14. Tidy Models

Normalized Model Outputs

We do not focus much in this class on models. Those are covered fairly extensively in many of the other courses in our data science program. In these notes we will focus on a very specific part of modeling, namely how to create derived data tables that describe the output of a model in a way that respects the 3NF format we saw in the previous notes. As an example, we will use a linear regression. If you have never come across this model, don’t fear. The notes will introduce all of the details that you need.
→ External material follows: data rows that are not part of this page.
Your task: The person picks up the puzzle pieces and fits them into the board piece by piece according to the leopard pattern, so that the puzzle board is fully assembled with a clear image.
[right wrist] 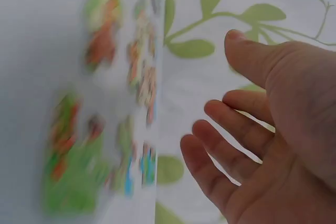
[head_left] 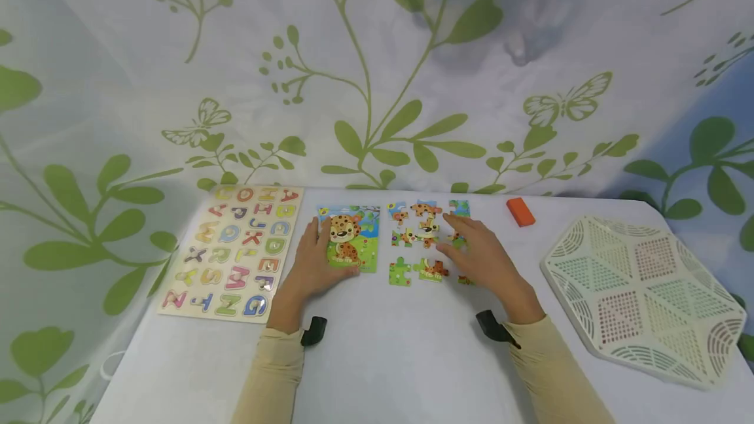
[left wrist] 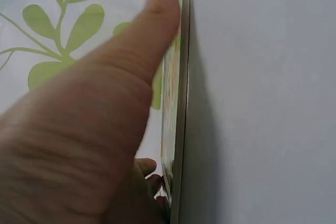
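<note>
The right hand (head_left: 484,252)'s fingers are loosely spread over the puzzle pieces (head_left: 400,272), gripping nothing; the left hand (head_left: 313,259)'s fingers lie extended at the picture board (head_left: 360,248)'s left side, unclenched, thumb by its near edge. Pieces and board lie near the desk (head_left: 389,352)'s far edge, well in from its left and right edges. The pieces look light, thin and stiff, perhaps weakest at their knobs: best pinched by opposite sides. The board seems rigid, liftable by its edges.
</note>
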The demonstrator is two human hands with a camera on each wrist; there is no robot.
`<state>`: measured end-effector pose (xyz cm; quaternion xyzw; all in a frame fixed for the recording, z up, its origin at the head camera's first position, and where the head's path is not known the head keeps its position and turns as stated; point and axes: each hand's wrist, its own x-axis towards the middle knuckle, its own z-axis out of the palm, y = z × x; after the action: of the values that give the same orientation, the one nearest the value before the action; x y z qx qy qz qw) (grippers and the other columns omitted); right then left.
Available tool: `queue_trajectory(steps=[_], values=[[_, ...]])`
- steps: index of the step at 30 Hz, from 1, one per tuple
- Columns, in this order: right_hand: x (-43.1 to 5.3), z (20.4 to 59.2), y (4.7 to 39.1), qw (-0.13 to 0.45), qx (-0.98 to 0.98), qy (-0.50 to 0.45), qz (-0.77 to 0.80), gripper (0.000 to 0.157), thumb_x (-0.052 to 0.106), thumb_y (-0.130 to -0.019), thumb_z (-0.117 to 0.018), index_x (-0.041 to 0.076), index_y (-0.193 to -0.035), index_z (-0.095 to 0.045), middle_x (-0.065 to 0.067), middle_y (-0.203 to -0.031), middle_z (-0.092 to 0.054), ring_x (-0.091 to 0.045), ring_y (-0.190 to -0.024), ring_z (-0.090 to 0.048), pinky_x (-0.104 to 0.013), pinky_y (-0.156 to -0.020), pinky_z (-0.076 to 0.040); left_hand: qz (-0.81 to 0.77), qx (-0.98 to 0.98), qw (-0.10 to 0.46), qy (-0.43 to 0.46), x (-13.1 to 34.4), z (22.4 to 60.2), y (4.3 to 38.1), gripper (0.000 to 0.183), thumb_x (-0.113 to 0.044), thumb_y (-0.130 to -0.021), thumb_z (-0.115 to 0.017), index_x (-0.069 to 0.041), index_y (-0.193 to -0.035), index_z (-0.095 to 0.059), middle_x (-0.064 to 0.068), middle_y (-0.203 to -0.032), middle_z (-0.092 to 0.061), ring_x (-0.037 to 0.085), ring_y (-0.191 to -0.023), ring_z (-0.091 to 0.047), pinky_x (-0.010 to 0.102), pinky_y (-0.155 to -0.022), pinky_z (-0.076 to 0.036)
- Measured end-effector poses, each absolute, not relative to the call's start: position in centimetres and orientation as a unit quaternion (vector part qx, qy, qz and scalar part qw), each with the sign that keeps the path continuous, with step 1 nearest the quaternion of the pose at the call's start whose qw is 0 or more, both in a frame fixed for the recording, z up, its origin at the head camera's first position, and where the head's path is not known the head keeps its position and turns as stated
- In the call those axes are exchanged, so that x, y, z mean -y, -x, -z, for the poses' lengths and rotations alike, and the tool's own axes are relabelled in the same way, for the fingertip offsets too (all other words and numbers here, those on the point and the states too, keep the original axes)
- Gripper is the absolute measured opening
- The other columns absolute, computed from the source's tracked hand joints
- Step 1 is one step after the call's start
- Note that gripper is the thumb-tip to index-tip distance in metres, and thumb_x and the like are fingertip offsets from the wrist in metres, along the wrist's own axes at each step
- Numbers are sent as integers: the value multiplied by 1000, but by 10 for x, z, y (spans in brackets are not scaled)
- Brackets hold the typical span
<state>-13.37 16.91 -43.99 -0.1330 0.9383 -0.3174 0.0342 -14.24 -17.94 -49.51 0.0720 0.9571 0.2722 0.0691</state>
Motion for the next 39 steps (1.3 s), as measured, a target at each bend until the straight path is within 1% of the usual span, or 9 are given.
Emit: queue_trajectory(steps=[7, 13, 17, 20, 22, 25, 27, 33, 39], values=[[-135, 437, 184, 106, -928, 144, 327, 60, 29, -101, -65, 10, -154, -46, -17, -152, -54, -39, -129, -58, -55, -104, -50, -261, -962, 62, -57, 178, 500, 139, 131, -62, -74, -83, -13, -166, -3, 23, -171, 6, 43, -159, 0, 60, -128, -10], [-111, 445, 225, 131, -942, 148, 270, 62, 33, -101, -66, 9, -154, -46, -18, -156, -48, -40, -139, -49, -53, -115, -43, -255, -963, 53, -64, 177, 500, 139, 132, -64, -74, -82, -11, -166, -4, 24, -171, 6, 43, -159, -1, 58, -129, -8], [-99, 446, 237, 129, -951, 157, 235, 61, 36, -96, -72, 7, -147, -55, -19, -153, -50, -44, -143, -42, -55, -121, -35, -238, -968, 48, -68, 176, 501, 141, 132, -67, -74, -80, -9, -165, -4, 25, -171, 4, 43, -159, -2, 57, -129, -9], [-93, 444, 239, 129, -956, 153, 216, 55, 35, -94, -75, 6, -139, -63, -21, -151, -48, -47, -144, -36, -55, -119, -38, -230, -970, 46, -71, 175, 500, 142, 131, -68, -75, -79, -7, -165, -5, 25, -171, 3, 43, -159, -3, 56, -129, -10], [-88, 444, 240, 128, -959, 143, 209, 52, 35, -93, -77, 5, -133, -66, -21, -149, -48, -47, -142, -37, -53, -115, -42, -226, -971, 49, -69, 174, 498, 142, 131, -68, -75, -78, -6, -165, -5, 24, -171, 2, 43, -159, -3, 56, -130, -10], [-85, 444, 240, 126, -962, 124, 210, 52, 35, -92, -78, 3, -130, -65, -21, -142, -50, -44, -136, -41, -50, -108, -47, -216, -973, 54, -64, 174, 494, 143, 131, -70, -76, -77, -5, -165, -6, 24, -171, 2, 42, -159, -3, 54, -130, -10], [-85, 443, 241, 130, -959, 112, 224, 51, 34, -93, -76, 3, -131, -62, -19, -134, -55, -40, -128, -49, -48, -102, -50, -212, -974, 58, -61, 172, 491, 144, 131, -70, -76, -77, -4, -164, -6, 24, -171, 1, 42, -159, -3, 53, -130, -10], [-79, 438, 240, 121, -938, 77, 316, 29, 25, -101, -65, 8, -125, -63, -17, -116, -72, -32, -95, -68, -40, -78, -55, -219, -972, 57, -57, 172, 489, 140, 131, -68, -75, -78, -2, -164, -8, 25, -171, 0, 42, -159, -4, 53, -130, -11], [-49, 442, 241, 118, -897, 67, 420, 28, 28, -101, -65, 11, -124, -67, -10, -109, -77, -24, -87, -75, -37, -76, -59, -227, -971, 51, -52, 170, 489, 142, 129, -66, -76, -79, 1, -163, -10, 26, -170, -3, 41, -159, -6, 54, -130, -14]])
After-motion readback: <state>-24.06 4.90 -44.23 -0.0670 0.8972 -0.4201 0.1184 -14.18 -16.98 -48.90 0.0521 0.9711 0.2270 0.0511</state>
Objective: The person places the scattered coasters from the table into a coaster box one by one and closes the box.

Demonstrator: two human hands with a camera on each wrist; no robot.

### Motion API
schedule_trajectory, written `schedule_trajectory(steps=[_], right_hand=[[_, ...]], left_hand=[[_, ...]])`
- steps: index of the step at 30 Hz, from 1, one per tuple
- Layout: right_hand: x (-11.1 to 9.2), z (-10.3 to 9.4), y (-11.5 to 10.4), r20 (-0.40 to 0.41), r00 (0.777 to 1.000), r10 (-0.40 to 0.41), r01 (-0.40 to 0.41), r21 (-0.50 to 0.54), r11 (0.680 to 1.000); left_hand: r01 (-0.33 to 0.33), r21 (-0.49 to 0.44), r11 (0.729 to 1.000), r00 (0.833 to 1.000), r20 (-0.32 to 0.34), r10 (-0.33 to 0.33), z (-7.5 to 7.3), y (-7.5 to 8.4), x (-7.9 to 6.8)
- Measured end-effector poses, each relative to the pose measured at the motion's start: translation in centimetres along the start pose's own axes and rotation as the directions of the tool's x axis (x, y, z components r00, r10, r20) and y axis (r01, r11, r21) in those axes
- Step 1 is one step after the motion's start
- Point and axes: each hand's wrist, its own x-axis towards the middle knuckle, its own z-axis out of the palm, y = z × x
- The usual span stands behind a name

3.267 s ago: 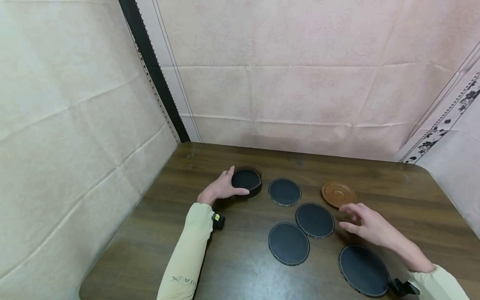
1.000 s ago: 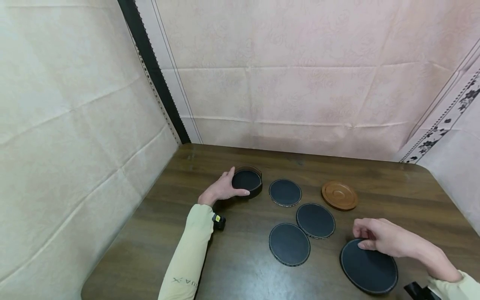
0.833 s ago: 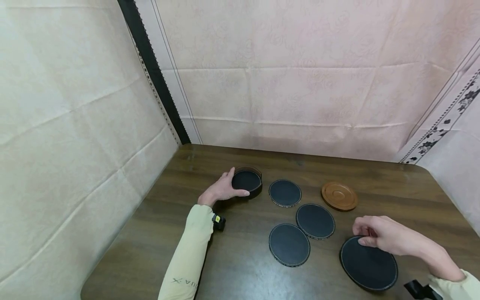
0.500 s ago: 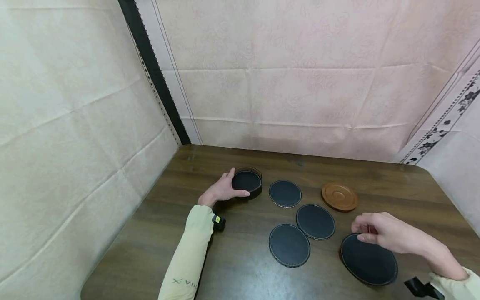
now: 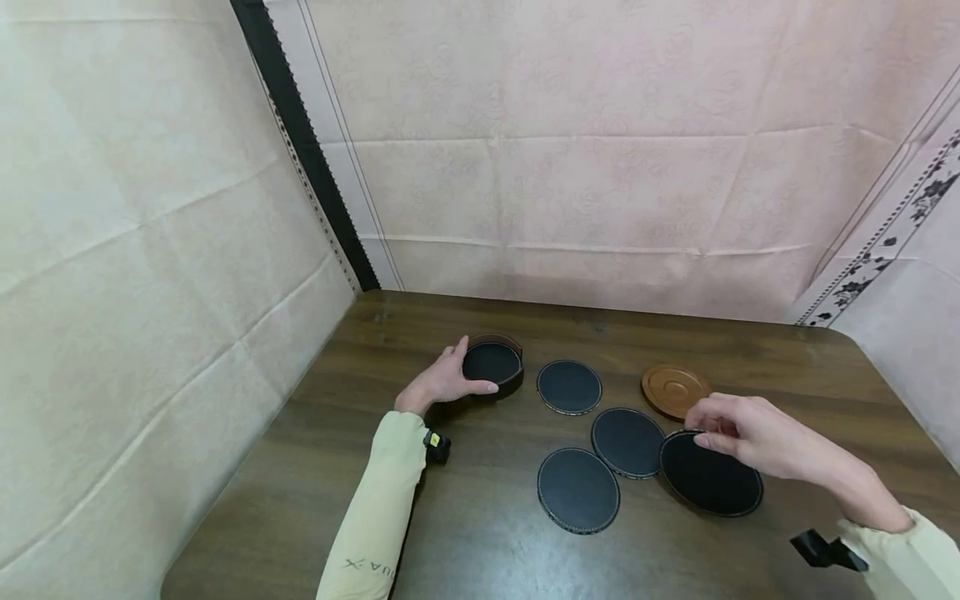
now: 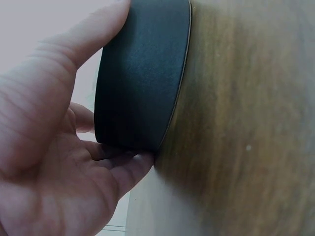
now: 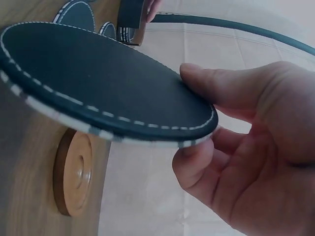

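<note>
My right hand (image 5: 765,437) pinches a round black coaster (image 5: 712,479) with pale stitching, thumb on top and fingers beneath. In the right wrist view that coaster (image 7: 103,83) is tilted and lifted off the table. At the back left, my left hand (image 5: 442,379) grips a round black coaster holder (image 5: 512,385) around its side. The left wrist view shows the holder's curved dark wall (image 6: 140,73) between thumb and fingers, its base on the table. A black coaster (image 5: 491,362) shows inside the holder.
Three more black coasters lie flat: one right of the holder (image 5: 569,387), one in the middle (image 5: 627,442) and one nearer the front (image 5: 578,490). A round brown wooden disc (image 5: 670,387) lies behind my right hand. Cloth-covered walls (image 5: 600,192) border the wooden table (image 5: 300,500).
My right hand moved from near the wooden disc to the front-right coaster, pinched it, raised it, and carried it back and left. My left hand stayed on the coaster holder.
</note>
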Motion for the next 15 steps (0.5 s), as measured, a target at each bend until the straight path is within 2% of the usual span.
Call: schedule_trajectory(steps=[11, 15], right_hand=[[2.0, 0.6, -0.6, -0.048, 0.992, 0.115, -0.114, 0.025, 0.993], [3.2, 0.8, -0.7, -0.046, 0.99, 0.132, -0.129, 0.048, 0.99]], left_hand=[[-0.001, -0.013, 1.0, 1.0, -0.002, 0.001, 0.0, -0.1, 0.0], [0.0, -0.015, 1.0, 1.0, 0.0, 0.0, 0.0, -0.1, -0.1]])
A Very Brief Visual Introduction to Linear Regression

Let’s start by drawing a scatter plot with total fat on the x-axis and the numbers of calories of the y-axis using our standard food data.

food %>%
  ggplot(aes(total_fat, calories)) +
    geom_point()

We see that generally these two variables are positively related to one another. As total fat increases so do the calories. We can try to formalize this idea by fitting a model. One of the most popular models for this type of relationship is a linear regression, which assumes that we can relate these two variables according to the following (the subscript i indexes each row of the data):

\[ \text{calories}_i = A + B \cdot \text{total_fat}_i + \text{error}_i \]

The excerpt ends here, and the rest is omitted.